Ambling down to the pool in late morning, we realized that all the shaded seats were taken—bad news for two pasty New Yorkers.There were towels on the lounges, and magazines, but most remained uninhabited for hours at a stretch. Later, after reading my irate post on social media, an Irish friend emailed to fill me in on the so-called “war of the beach towels,” in which vacationers compete for prime space. En route to breakfast the next morning, we took a lesson from the Speedo-clad German and deposited our towels on a pair of chairs under a palm tree.

Our days began to fall into a comfortable routine. Breakfast on an oceanside terrace, then hours of indolence until late afternoon, when we decamped to the Manatees swim-up bar to drink a caloric concoction called the Dirty Banana and watch the sunset. We learned to hit the fruit stand on the beach early in the day, and to sip Brugal Extra Viejo, a smooth dark rum, on the rocks when tropical drinks proved too cloying.

To mix it up, one night we hit the casino—small, clanging, brightly-lit—then the disco, where we danced until very late with an exuberant British-Belgian group attending a wedding. Another day we booked a snorkeling trip to a nearby island, our only responsibility being to show up.

I felt odd about not seeing more of the country, though we did take in a Vegas-style theatrical extravaganza based loosely on the history of the island’s indigenous population. It involved fire, dancing and fight scenes. I had brought a Junot Diaz story collection on our trip; its scathing description of the nearby, very exclusive Casa de Campo resort—he calls it “the Resort that Shame Forgot,” with “a massive melanin deficit”—elicited a twinge of guilt.

The Dominicans we did encounter were largely staff. They were warm and unfailingly pleasant. Some of our exchanges involved awkward Spanglish, but they were still smoother than the time we were trying to catch a ferry in Brazil and were reduced to drawing pictures of a boat.

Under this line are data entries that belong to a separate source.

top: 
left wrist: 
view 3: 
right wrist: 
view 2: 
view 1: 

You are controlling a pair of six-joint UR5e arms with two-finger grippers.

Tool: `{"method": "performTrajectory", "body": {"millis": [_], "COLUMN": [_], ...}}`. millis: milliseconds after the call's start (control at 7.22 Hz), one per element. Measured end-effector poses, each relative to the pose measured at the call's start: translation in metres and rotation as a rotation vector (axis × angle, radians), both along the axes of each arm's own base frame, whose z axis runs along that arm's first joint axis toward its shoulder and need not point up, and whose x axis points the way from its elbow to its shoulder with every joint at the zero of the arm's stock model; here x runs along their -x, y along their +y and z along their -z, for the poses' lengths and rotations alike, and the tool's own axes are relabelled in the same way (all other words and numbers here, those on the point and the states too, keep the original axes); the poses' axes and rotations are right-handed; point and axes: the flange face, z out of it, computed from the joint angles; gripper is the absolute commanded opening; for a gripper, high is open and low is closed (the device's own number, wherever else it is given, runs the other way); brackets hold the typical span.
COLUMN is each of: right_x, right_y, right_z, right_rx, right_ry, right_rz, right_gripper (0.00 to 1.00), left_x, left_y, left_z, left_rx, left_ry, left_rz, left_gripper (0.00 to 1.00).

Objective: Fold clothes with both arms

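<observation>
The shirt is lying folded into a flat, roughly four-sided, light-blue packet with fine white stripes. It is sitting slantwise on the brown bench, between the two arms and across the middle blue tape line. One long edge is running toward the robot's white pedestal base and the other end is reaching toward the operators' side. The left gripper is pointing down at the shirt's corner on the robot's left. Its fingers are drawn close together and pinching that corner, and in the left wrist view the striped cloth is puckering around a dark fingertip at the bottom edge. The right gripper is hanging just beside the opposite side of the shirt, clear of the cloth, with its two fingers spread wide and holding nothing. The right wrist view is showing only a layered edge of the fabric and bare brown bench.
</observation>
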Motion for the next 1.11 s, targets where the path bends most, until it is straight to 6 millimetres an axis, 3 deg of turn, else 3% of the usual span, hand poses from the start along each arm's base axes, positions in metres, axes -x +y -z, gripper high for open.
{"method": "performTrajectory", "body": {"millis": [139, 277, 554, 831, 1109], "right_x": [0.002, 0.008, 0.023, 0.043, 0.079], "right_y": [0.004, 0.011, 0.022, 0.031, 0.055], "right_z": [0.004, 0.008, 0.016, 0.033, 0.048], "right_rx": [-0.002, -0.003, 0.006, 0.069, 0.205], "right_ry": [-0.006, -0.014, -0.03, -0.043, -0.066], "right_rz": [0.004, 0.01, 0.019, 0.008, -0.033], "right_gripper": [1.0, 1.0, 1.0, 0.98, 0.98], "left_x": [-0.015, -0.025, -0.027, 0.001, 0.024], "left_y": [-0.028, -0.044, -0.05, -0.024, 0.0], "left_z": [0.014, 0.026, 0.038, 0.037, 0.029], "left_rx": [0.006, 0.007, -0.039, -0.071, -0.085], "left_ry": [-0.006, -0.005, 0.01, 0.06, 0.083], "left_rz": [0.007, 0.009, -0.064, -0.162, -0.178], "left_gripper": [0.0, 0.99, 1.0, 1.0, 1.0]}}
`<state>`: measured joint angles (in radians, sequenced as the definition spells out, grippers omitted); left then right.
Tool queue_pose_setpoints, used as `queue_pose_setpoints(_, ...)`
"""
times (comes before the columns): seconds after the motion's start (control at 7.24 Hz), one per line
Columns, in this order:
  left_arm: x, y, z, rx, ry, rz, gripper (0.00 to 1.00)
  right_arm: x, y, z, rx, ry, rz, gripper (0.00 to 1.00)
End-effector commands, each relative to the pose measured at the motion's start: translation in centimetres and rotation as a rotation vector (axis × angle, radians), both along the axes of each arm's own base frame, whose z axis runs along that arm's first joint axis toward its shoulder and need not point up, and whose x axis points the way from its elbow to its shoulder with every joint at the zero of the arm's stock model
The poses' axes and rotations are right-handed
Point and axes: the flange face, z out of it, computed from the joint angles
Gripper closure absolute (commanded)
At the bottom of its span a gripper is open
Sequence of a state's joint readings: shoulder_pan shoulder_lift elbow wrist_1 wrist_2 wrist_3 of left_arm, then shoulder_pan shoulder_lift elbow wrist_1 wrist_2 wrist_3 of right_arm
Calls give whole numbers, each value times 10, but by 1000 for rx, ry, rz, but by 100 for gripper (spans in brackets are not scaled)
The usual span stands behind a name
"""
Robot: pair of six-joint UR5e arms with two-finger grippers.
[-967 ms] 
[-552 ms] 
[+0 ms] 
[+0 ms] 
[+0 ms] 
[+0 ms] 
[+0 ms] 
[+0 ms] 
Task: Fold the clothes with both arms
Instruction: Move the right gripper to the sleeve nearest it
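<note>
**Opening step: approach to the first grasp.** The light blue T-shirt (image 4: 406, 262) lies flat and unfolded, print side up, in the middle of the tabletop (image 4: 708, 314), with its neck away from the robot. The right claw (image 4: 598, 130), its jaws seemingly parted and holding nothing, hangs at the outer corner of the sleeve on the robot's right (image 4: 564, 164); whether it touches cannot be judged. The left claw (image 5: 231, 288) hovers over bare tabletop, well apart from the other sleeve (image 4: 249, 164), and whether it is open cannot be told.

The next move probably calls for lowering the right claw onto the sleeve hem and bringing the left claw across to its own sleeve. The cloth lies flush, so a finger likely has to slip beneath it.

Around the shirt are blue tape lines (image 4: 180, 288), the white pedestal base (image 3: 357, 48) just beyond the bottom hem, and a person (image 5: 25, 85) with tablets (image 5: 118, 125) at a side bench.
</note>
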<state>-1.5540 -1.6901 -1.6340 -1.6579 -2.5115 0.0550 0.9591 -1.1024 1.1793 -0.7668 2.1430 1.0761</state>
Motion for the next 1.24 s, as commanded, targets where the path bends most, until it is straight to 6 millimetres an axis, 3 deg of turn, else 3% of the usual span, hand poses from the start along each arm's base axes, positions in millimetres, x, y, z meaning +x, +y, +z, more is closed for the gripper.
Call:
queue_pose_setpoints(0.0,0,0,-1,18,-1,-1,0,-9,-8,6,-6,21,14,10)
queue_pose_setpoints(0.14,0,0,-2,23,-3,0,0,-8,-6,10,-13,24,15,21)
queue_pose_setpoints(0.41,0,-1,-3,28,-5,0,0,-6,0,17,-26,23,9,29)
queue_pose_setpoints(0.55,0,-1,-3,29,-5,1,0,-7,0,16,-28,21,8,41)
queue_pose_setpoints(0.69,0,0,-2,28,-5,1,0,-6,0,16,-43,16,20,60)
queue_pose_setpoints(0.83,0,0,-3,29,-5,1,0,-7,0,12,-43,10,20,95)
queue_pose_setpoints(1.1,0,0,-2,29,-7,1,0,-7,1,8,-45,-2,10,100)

And for those who enjoy people-watching, all-inclusives provide their own brand of cultural tourism. We eavesdropped on a tense, elegantly dressed French family at dinner, and watched in awe as a group of Ukrainians dispensed shots from a bottle of vodka they toted around.

It wasn’t exclusive. Nor was it remote or unspoiled. But we returned to real life with our shoulders several notches lower than they’d been when we left. What more could you ask from a vacation?